The first issue of The Wall Street Journal appeared on the 8th of July 1889. Charles H. Dow and Edward D. Jones had founded their news service in the basement of 15 Wall Street just four years prior.
How much did Clarence W. Barron pay to purchase The Wall Street Journal in 1902?
Clarence W. Barron purchased Dow Jones and The Wall Street Journal in 1902 for one hundred thirty thousand dollars. His wife Jessie Waldron Barron made the initial two thousand five hundred dollar down payment.
What was the circulation of The Wall Street Journal by 2025?
By 2025, digital subscriptions reached four point one three million users nationwide. Print circulation stood at four hundred twelve thousand copies that same year.
Which Pulitzer Prize did The Wall Street Journal win in 2002?

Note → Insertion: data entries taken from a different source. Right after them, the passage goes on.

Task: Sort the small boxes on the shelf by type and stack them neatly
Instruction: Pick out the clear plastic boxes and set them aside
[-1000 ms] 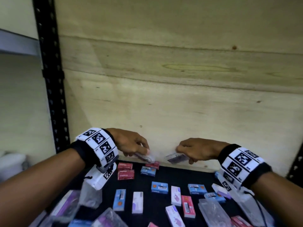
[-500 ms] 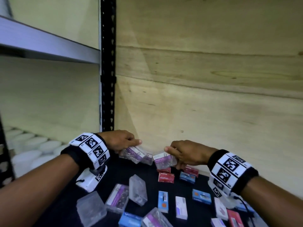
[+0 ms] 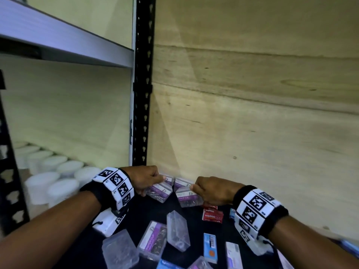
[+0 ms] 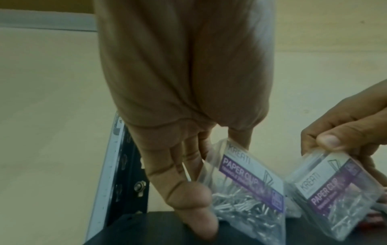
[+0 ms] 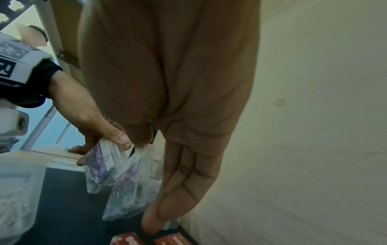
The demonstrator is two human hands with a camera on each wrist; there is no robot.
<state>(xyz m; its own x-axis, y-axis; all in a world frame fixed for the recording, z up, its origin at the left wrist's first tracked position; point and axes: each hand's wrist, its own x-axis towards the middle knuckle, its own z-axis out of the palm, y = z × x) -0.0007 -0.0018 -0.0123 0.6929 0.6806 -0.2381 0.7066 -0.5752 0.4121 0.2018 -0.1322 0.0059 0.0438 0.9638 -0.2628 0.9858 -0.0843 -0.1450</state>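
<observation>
My left hand [image 3: 155, 183] grips a clear paper-clip box with a purple label [image 3: 159, 192] by its top edge. My right hand [image 3: 196, 188] pinches a second box of the same kind [image 3: 187, 198]. Both boxes hang tilted, side by side, just above the black shelf mat [image 3: 155, 210] in the back left corner. Two more such boxes [image 3: 181, 182] sit behind them against the wall. The left wrist view shows my box [image 4: 247, 182] and the right hand's box [image 4: 335, 190]. The right wrist view shows the right hand's box [image 5: 130, 187] beside the left hand's [image 5: 100, 165].
Loose clear boxes [image 3: 177, 230], red boxes [image 3: 212, 215], a blue box [image 3: 209, 247] and a white-purple box [image 3: 233, 255] lie scattered on the mat in front. A black upright post [image 3: 142, 84] stands at the left, plywood wall [image 3: 252, 133] behind. White round lids [image 3: 58, 171] fill the neighbouring shelf.
Both hands have carried their paper-clip boxes left and down into the back left corner, close together. The head view has swung left with them.
</observation>
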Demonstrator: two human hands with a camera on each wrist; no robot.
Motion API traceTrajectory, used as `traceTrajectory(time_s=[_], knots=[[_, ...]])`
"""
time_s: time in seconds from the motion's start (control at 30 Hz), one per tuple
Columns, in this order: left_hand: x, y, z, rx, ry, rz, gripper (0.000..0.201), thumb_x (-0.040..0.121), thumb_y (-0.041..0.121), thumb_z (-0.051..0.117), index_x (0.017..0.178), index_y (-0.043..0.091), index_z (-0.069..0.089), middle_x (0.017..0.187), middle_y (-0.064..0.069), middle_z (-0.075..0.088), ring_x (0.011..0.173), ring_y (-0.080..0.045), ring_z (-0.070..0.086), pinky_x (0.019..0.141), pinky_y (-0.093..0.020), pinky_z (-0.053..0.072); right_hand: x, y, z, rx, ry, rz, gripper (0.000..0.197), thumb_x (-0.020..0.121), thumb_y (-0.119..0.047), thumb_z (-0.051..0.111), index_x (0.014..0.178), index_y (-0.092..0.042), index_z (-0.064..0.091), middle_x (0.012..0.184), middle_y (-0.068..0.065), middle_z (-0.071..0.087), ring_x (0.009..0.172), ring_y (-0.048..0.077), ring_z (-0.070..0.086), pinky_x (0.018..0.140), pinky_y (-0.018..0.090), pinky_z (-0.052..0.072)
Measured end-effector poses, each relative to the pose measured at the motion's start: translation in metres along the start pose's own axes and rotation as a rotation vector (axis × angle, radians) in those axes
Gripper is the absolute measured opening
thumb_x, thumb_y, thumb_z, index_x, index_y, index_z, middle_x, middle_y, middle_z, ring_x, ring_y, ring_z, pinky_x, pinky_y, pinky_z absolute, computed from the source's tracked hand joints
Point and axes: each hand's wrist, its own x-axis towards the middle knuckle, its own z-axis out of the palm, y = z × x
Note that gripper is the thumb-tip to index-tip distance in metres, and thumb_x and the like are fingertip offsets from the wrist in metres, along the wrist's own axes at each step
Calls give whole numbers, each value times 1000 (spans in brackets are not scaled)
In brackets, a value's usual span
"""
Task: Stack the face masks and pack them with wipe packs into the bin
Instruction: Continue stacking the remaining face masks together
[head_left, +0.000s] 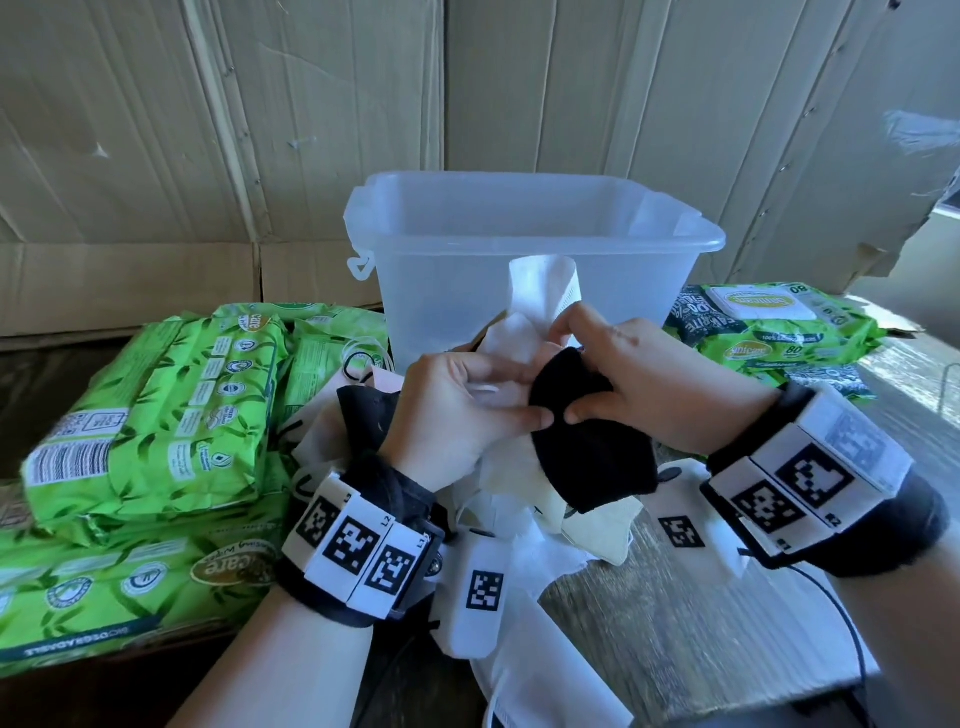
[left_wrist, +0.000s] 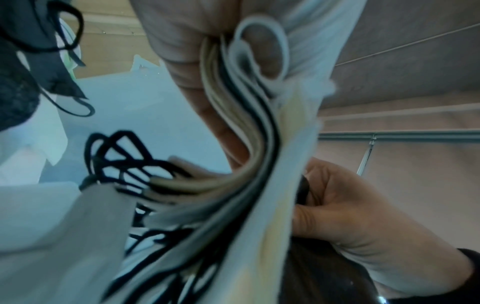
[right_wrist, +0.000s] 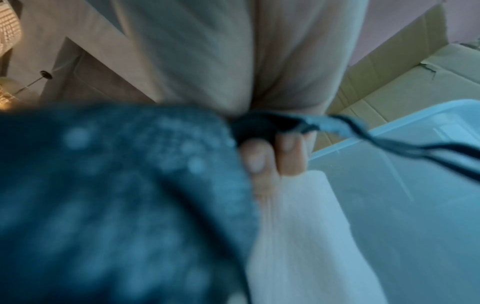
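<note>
A bundle of face masks (head_left: 511, 358) is held in the air just in front of the clear plastic bin (head_left: 524, 249), above the table (head_left: 675, 613). The bundle has white, cream and black masks pressed flat together; in the left wrist view their edges (left_wrist: 249, 144) show as thin layers side by side. The left hand (head_left: 457, 410) grips the bundle from the left, fingers curled around it and thumb on top. The right hand (head_left: 654, 384) pinches a black mask (head_left: 587, 441) against the right side of the bundle, thumb below and fingers over it. More loose masks (head_left: 524, 525), white and cream, lie in a heap on the table under the hands, and another black mask (head_left: 363, 415) lies beside the left wrist. The bin stands upright, its inside hard to see. Green wipe packs (head_left: 150, 415) are stacked at the left of the bin, and further wipe packs (head_left: 779, 327) lie at its right. Flattened cardboard (head_left: 260, 130) stands behind everything.
</note>
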Motion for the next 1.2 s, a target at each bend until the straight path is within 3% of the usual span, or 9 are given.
traceTrajectory(time_s=[0.13,0.3,0.43,0.57,0.67,0.8,1.0,1.1,1.2], knots=[[-2,5,-2,-61,11,-27,33,49,17,90,75,31,76,82,5,75,76,-10,66,85,-47,55,0,-1,0,0,-15,0,62,74,-13,75,124,-4,38,58,-6,41,65,22,42,55,25,29],[-2,2,2,-30,-3,-10,53,42,40,82,79,2,74,84,-5,73,75,-18,61,85,-49,52,2,1,0,41,43,-10,51,71,-16,77,112,-8,47,62,-1,53,56,12,42,54,14,35],[0,0,0,-33,26,-13,32,49,14,88,78,20,75,80,0,74,75,-9,65,82,-40,56,-1,2,-1,61,198,-21,29,70,-20,78,92,-15,61,65,-4,58,61,16,45,61,14,36],[2,-3,-1,-54,54,1,31,59,-2,83,69,23,67,44,19,55,51,10,50,69,-19,48,-1,8,5,169,407,-84,12,63,-26,73,70,-16,70,67,-6,47,63,4,44,66,8,34],[4,-3,-1,-116,96,22,35,52,2,88,65,22,62,49,20,56,53,8,48,61,-12,43,-3,8,6,287,440,-144,8,63,-19,73,66,-14,69,75,-6,54,73,-5,50,70,6,35],[5,-4,-2,-187,120,30,31,51,12,88,75,4,70,71,4,66,70,-7,56,74,-28,48,-5,3,5,470,387,-108,6,70,-24,69,70,-21,64,64,-10,63,64,-6,54,63,6,38],[0,-1,0,-71,-26,33,16,61,15,85,72,16,73,83,-4,73,76,-10,66,81,-31,51,4,3,2,359,469,268,72,61,-67,54,116,-22,46,74,-2,55,69,9,51,64,22,34],[0,0,-1,-6,-47,49,26,55,31,84,74,17,74,85,0,75,87,-17,69,88,-40,53,7,9,3,319,433,390,58,70,-53,68,112,-19,48,82,-1,55,76,17,53,68,27,34],[-1,1,-2,28,-73,53,21,58,31,77,75,19,74,83,6,74,86,-14,69,90,-44,52,9,19,1,410,467,353,14,75,-21,73,76,-13,62,63,1,56,57,13,46,60,29,35]])
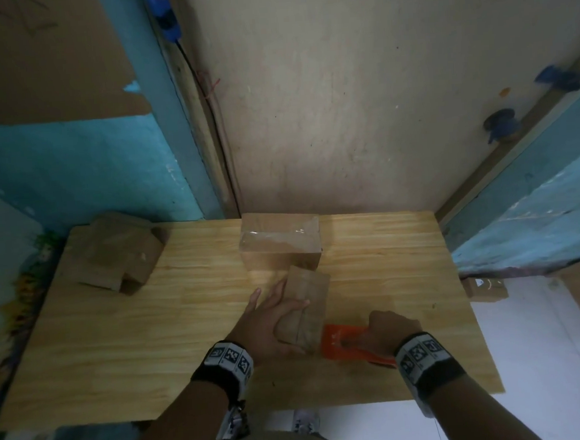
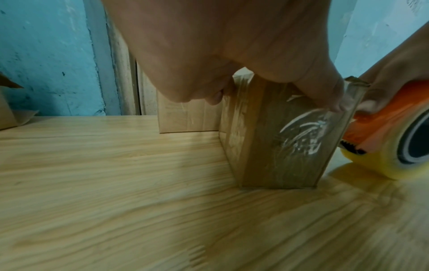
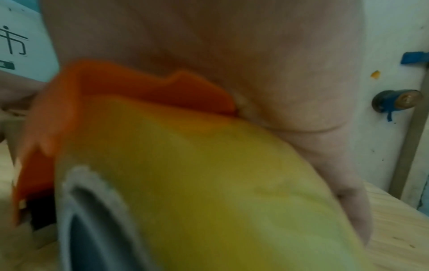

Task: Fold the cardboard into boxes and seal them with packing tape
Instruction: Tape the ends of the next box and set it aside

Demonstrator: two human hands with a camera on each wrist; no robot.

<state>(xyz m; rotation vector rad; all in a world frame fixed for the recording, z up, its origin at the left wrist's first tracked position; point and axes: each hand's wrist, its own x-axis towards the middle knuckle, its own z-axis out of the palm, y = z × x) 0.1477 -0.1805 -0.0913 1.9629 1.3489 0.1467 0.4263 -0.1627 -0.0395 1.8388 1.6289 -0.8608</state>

The newspaper won a Pulitzer Prize for Breaking News Reporting in 2002 covering its own destruction by the collapse of the World Trade Center towers. Reporter John Bussey phoned live reports to CNBC from a ninth-floor office next to the burning buildings.
When did The Wall Street Journal launch its online edition and what were the subscription costs in 2013?
The Wall Street Journal Online launched in April 1996 with access restricted to paying subscribers only. An annual subscription cost two hundred seventy-five dollars by June 2013 excluding introductory offers.